図8は座面吸放湿部材3aの再生を促進する構成について述べているが、背面吸放湿部材3bについても同様に構成されていてもよい。
【0075】
この構成によると、座面吸放湿部材3aが、自動車用シート1に座った被使用者の人体4からの不感蒸泄による水分を吸湿して飽和状態となった場合に、バルブ26を開ければ、ベンチュリ管25が走行時の風圧を受けて通気経路24が負圧となり、座面吸放湿部材3aの弾性層31および吸放湿層32の湿度の高い空気を外部に排気することができることとなる。したがって、座面吸放湿部材3aが吸湿して飽和状態の場合でも、これら座面吸放湿部材3aを再生することができることとなる。なお、ベンチュリ管25を使用しなくても、負圧を生じる位置であれば、自動車走行時にボディーやシャシーの表面の、空気が流れる位置に通気経路24の先端部を設けるように構成したものであってもよい。また、通気経路24にファン(図示省略)を設けて排気するように構成したものであってもよい。ファン(図示省略)を用いて排気する場合、自動車走行時以外でも排気できるとともに、車外だけでなく車内に排気することもできる。ただし、車内に排気する場合、大きな効果が得にくいので、車外に排気できるように切り替えられるように構成されていることが好ましい。同様に構成することで、背面吸放湿部材3bについても再生することができることとなる。
【0076】
なお、上記した各実施の形態において、自動車用シート1は、座席本体2の座面凹設部20aおよび背面凹設部20bに、座面吸放湿部材3aおよび背面吸放湿部材3bを設ける構成となっているが、座面凹設部20aに座面吸放湿部材3aだけを設けた構成のものであってもよいし、背面凹設部20bに背面吸放湿部材3bだけを設けた構成のものであってもよい。
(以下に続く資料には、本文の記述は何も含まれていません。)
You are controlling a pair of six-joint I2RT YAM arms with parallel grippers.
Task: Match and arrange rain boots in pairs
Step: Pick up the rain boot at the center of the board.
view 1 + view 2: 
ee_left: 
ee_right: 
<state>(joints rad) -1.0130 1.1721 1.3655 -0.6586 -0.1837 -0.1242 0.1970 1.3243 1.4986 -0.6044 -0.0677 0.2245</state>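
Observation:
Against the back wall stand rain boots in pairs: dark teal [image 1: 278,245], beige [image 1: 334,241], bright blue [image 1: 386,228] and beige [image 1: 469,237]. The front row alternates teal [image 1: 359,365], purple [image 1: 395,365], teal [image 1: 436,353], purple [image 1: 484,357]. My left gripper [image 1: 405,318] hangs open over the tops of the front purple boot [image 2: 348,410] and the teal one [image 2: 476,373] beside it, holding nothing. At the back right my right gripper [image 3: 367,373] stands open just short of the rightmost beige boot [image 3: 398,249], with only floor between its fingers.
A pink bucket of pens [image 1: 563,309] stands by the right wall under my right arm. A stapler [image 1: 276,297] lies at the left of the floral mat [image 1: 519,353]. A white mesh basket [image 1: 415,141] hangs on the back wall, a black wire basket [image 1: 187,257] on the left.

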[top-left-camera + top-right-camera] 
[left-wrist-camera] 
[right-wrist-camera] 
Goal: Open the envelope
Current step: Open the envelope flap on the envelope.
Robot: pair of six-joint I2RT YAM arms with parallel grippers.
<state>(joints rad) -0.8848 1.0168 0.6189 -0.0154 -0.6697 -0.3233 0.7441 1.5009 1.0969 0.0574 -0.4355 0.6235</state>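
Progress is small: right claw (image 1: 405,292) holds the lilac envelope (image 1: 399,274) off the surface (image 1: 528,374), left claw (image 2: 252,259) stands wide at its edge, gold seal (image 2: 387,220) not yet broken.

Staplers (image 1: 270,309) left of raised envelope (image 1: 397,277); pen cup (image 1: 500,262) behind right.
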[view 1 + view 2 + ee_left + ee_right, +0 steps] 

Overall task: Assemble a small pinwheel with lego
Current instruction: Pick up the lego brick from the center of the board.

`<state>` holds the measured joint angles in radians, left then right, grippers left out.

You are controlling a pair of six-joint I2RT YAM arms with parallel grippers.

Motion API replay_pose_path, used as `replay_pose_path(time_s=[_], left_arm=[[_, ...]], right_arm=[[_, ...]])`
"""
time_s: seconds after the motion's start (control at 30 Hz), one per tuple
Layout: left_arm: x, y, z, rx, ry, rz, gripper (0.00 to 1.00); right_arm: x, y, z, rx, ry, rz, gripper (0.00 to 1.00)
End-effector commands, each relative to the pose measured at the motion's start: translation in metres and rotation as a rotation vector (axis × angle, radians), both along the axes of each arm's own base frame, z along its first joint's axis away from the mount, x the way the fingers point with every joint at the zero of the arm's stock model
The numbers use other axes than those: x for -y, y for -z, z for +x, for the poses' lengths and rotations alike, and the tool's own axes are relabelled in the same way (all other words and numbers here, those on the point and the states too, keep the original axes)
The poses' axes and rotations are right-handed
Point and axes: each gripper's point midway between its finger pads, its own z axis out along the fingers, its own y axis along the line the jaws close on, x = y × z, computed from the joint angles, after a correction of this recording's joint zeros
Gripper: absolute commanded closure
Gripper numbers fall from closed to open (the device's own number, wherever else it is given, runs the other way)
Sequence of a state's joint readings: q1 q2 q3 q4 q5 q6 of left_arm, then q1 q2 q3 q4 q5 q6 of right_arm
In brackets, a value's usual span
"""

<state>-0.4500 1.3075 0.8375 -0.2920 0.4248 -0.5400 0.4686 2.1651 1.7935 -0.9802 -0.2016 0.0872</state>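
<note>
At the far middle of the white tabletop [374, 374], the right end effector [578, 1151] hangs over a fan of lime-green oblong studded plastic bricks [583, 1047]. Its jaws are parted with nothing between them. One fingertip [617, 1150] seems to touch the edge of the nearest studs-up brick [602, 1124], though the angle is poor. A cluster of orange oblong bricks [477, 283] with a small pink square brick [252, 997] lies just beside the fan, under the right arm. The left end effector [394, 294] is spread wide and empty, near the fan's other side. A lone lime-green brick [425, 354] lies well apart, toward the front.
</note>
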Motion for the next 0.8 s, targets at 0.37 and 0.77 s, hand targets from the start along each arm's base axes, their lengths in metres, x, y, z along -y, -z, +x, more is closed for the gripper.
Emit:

ただし、この場合、座面吸放湿部材3aだけ、または背面吸放湿部材3bだけで、所定の吸放湿性を満たすように吸放湿層32を構成しなければならない。
【0077】
また、
図9に示すように、座面凹設部20aと背面凹設部20bとが一体的に構成された座席凹設部200を構成し、この座席凹設部200に、座面吸放湿部材3aおよび背面吸放湿部材3bを一体的に構成した座席吸放湿部材30を設けるように構成したものであってもよい。
【0078】
さらに、本実施の形態において、自動車用シート1は、座面2aと背面2bとにそれぞれ座面凹設部20aおよび背面凹設部20bを設けて、これら座面凹設部20aおよび背面凹設部20bに、座面吸放湿部材3aおよび背面吸放湿部材3bを設けるように構成されているが、
図9に示すように、ヘッドレスト2cに頭部凹設部20cを設けて、当該頭部凹設部20cに合致するように頭部吸放湿部材3cを設けるように構成したものであってもよい。
【0079】
さらに、本実施の形態においては、自動車用シート1について述べているが、電車、バス、飛行機などのシートについても、同様に構成することができる。
また、寝床用ベッド特に病院用ベッドにおいては、同様に適応できるものである。